At the same time, our long standing Kashmir issue with India still remains
unresolved, and the issue of Durand Line with Afghanistan, though historic now,
cannot be just wished away. Uneasy truce followed by border skirmishes with
India, and sometimes hostile statements emanating from Afghanistan can
hardly be encouraging. This will continue to pose a security and military
oriented paradigm, and will continue to prod Pakistan to try and keep strategic
military parity in the region. Therefore, any loud comments aimed at tarnishing
Pakistans image by virtue of Pakistan keeping a large standing army miss the
whole point for Pakistans security needs.
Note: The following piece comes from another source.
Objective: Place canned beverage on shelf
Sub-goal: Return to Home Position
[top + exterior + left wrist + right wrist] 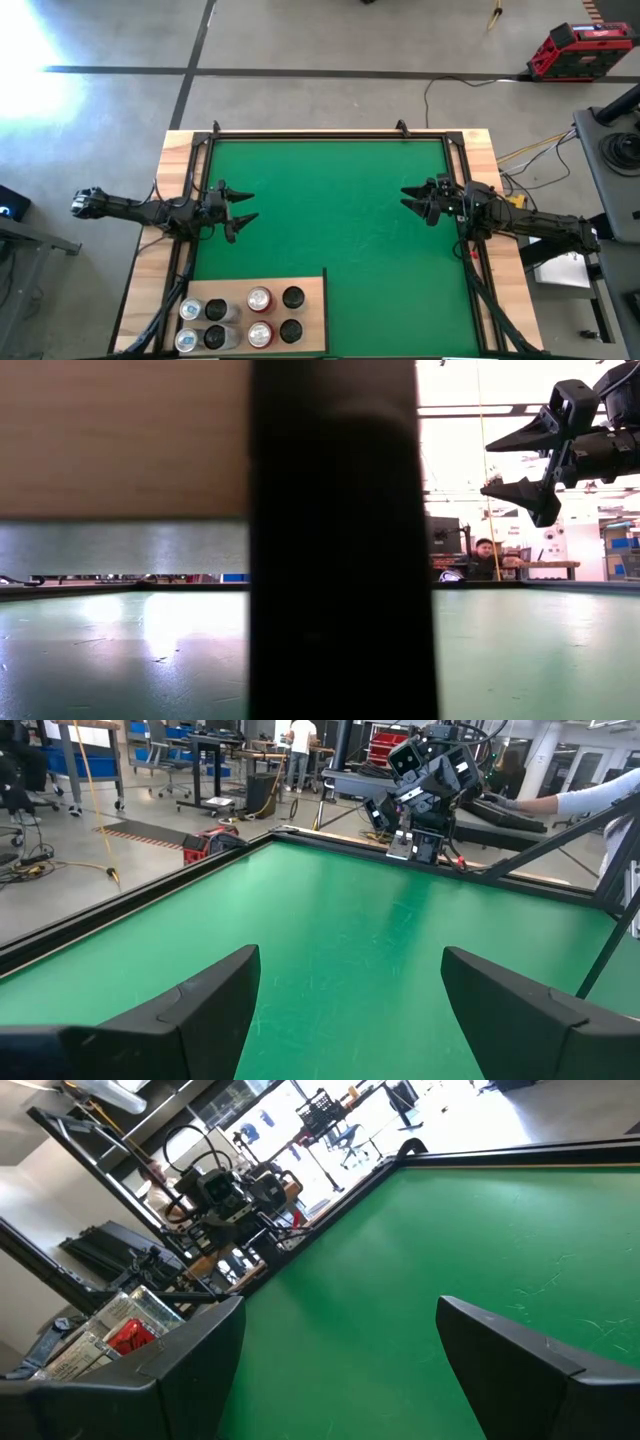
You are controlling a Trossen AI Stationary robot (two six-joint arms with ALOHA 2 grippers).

Pakistan is a country that has rich natural resources and offers the requisite
manpower and business infrastructure is also bound to become an attractive
destination for foreign investment. Pakistan passes the test on all these counts
but suffers seriously where country image is concerned. A recent research by
society of science and education UK established a clear negative link between
Pakistans insecurity and flight of capital from FDI. It also showed that terrorism
activities decreased the foreign investor confidence which decreased the FDI,
also showing that increase in terrorist activity in a year had more effect on the
investment of next year, and the trend continues.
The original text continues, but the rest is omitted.